Task to carry out
Please retype every entry as written, and keep the pictures out.
Information shown section start
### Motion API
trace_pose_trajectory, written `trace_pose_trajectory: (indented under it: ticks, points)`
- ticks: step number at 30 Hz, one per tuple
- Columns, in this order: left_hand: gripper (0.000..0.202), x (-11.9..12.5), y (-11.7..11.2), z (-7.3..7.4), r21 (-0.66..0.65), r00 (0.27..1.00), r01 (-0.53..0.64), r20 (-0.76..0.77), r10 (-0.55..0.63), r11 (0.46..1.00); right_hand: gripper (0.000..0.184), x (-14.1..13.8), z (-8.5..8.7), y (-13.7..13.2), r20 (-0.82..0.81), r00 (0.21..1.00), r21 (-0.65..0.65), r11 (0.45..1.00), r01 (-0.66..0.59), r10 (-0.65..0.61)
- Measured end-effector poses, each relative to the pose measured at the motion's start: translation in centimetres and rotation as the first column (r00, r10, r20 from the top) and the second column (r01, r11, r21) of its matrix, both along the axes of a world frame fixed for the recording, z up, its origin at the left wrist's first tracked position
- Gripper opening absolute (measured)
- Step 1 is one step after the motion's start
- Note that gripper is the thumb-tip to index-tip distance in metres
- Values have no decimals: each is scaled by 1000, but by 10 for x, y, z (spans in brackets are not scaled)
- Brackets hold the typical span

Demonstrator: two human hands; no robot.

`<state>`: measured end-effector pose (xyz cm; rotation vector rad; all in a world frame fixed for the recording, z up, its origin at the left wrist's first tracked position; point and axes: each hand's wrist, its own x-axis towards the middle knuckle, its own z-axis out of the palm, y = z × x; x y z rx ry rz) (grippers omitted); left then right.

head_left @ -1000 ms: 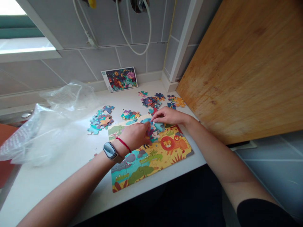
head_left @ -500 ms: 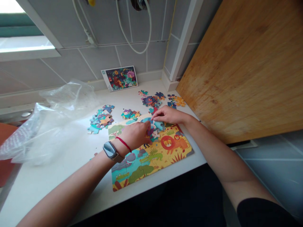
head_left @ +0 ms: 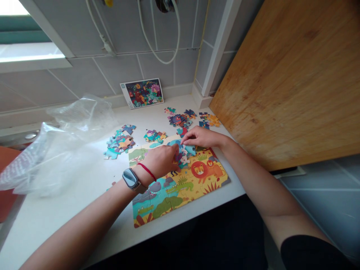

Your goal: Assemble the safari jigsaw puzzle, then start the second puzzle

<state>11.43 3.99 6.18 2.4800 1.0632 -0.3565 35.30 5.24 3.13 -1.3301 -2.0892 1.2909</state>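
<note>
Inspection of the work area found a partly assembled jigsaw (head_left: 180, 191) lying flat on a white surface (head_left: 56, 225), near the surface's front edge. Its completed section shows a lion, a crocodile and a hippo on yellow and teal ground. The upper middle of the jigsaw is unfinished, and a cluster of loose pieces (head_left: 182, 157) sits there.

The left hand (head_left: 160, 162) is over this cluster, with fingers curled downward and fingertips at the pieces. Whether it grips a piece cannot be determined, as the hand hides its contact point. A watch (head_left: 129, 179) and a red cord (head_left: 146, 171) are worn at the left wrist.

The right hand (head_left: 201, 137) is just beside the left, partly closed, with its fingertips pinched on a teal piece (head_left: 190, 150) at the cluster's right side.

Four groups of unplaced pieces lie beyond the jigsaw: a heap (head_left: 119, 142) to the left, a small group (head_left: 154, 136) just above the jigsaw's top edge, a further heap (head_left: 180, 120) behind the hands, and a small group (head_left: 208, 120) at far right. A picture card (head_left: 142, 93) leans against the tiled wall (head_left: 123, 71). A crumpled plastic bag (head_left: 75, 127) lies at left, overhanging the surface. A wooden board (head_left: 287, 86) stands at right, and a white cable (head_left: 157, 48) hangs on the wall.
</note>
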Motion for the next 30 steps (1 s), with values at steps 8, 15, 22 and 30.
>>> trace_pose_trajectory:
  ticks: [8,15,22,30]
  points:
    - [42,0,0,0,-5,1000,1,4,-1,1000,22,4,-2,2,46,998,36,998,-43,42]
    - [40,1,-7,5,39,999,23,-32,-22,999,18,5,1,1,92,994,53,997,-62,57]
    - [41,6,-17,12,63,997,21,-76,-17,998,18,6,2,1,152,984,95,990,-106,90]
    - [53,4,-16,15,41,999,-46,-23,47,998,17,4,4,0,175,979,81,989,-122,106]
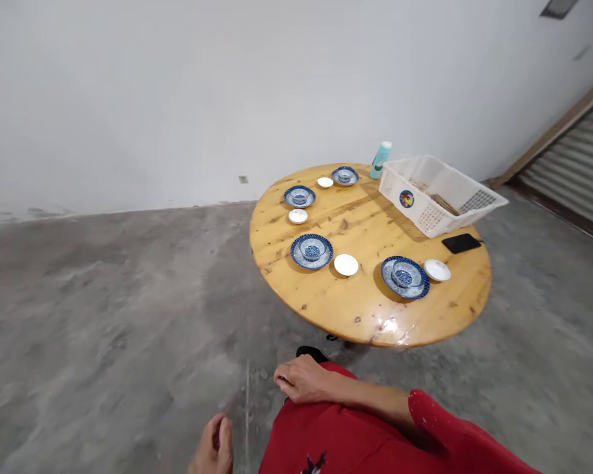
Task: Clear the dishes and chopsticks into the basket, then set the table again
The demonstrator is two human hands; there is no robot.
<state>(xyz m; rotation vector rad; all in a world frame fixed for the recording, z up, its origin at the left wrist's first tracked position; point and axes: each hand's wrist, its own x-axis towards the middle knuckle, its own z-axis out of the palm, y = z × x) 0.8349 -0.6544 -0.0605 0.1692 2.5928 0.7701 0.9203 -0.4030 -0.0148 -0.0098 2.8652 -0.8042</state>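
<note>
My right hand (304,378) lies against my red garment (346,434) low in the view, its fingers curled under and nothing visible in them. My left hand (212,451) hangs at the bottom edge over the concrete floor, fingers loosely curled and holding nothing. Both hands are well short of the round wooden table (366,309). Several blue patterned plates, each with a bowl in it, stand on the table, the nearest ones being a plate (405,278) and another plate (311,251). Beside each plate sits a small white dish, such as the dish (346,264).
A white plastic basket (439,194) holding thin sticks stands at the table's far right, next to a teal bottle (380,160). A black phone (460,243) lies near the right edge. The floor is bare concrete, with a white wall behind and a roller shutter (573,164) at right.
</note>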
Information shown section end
Answer section
### Motion API
trace_pose_trajectory, written `trace_pose_trajectory: (indented under it: ticks, points)`
- ticks: step number at 30 Hz, one per tuple
- Columns, in this order: left_hand: gripper (0.000..0.202), x (-11.9..12.5), y (-11.7..11.2), z (-7.3..7.4), r21 (-0.66..0.65), r00 (0.27..1.00), r01 (-0.53..0.64), r20 (-0.76..0.77), r10 (-0.55..0.63), r11 (0.46..1.00); right_hand: gripper (0.000..0.184), x (-14.1..13.8), z (-8.5..8.7), y (-13.7..13.2), r20 (-0.82..0.81), r00 (0.21..1.00), r21 (-0.65..0.65), r11 (0.45..1.00), r01 (-0.66..0.59), r10 (-0.65..0.61)
- Measured end-effector poses, each relative to the pose measured at the motion's start: translation in centimetres and rotation as the first column (r00, r10, r20 from the top) and the second column (r01, r11, r21) of its matrix, both along the axes of a world frame fixed for the recording, z up, its origin at the left wrist's first tracked position
- Gripper opening absolute (measured)
- Step 1 is one step after the motion's start
- Note that gripper is the thumb-tip to index-tip distance in metres
- Values have no decimals: each is scaled by 1000, but by 10 for x, y, z (spans in brackets are not scaled)
- Brackets hold the typical span

Demonstrator: two human hands; no robot.

`<state>`: measured end-effector pose (xyz cm; rotation vector rad; all in a world frame fixed for the recording, z up, its origin at the left wrist's first tracked position; point and axes: each hand's wrist, its own x-axis towards the middle knuckle, its own z-axis out of the palm, y = z × x; x y z rx ry rz) (grippers omitted); left then right.

head_left @ -1000 ms: 
head_left @ -500 ms: 
head_left @ +0 ms: 

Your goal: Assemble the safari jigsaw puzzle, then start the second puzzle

<state>11.43 3.99 6.18 2.4800 1.0632 -0.3565 35.30 5.24 3.13 -1.3301 -2.0892 1.2909</state>
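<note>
Inspection of the work area found a partly assembled jigsaw (head_left: 180, 191) lying flat on a white surface (head_left: 56, 225), near the surface's front edge. Its completed section shows a lion, a crocodile and a hippo on yellow and teal ground. The upper middle of the jigsaw is unfinished, and a cluster of loose pieces (head_left: 182, 157) sits there.

The left hand (head_left: 160, 162) is over this cluster, with fingers curled downward and fingertips at the pieces. Whether it grips a piece cannot be determined, as the hand hides its contact point. A watch (head_left: 129, 179) and a red cord (head_left: 146, 171) are worn at the left wrist.

The right hand (head_left: 201, 137) is just beside the left, partly closed, with its fingertips pinched on a teal piece (head_left: 190, 150) at the cluster's right side.

Four groups of unplaced pieces lie beyond the jigsaw: a heap (head_left: 119, 142) to the left, a small group (head_left: 154, 136) just above the jigsaw's top edge, a further heap (head_left: 180, 120) behind the hands, and a small group (head_left: 208, 120) at far right. A picture card (head_left: 142, 93) leans against the tiled wall (head_left: 123, 71). A crumpled plastic bag (head_left: 75, 127) lies at left, overhanging the surface. A wooden board (head_left: 287, 86) stands at right, and a white cable (head_left: 157, 48) hangs on the wall.
</note>
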Motion for the next 30 steps (1 s), with values at steps 8, 15, 22 and 30.
>>> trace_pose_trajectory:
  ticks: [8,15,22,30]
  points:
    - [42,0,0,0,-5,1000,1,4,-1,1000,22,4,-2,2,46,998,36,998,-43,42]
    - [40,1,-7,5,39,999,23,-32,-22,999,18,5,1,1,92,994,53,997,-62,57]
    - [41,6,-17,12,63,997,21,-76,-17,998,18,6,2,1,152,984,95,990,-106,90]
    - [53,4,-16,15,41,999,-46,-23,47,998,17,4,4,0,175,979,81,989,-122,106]
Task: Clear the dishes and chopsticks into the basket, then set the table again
The demonstrator is two human hands; there is no robot.
<state>(xyz m; rotation vector rad; all in a world frame fixed for the recording, z up, its origin at the left wrist's first tracked position; point and axes: each hand's wrist, its own x-axis towards the middle knuckle, its own z-axis out of the palm, y = z × x) 0.8349 -0.6544 -0.0605 0.1692 2.5928 0.7701 0.9203 -0.4030 -0.0148 -0.0098 2.8652 -0.8042</state>
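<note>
My right hand (304,378) lies against my red garment (346,434) low in the view, its fingers curled under and nothing visible in them. My left hand (212,451) hangs at the bottom edge over the concrete floor, fingers loosely curled and holding nothing. Both hands are well short of the round wooden table (366,309). Several blue patterned plates, each with a bowl in it, stand on the table, the nearest ones being a plate (405,278) and another plate (311,251). Beside each plate sits a small white dish, such as the dish (346,264).
A white plastic basket (439,194) holding thin sticks stands at the table's far right, next to a teal bottle (380,160). A black phone (460,243) lies near the right edge. The floor is bare concrete, with a white wall behind and a roller shutter (573,164) at right.
</note>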

There is nothing further to this exercise.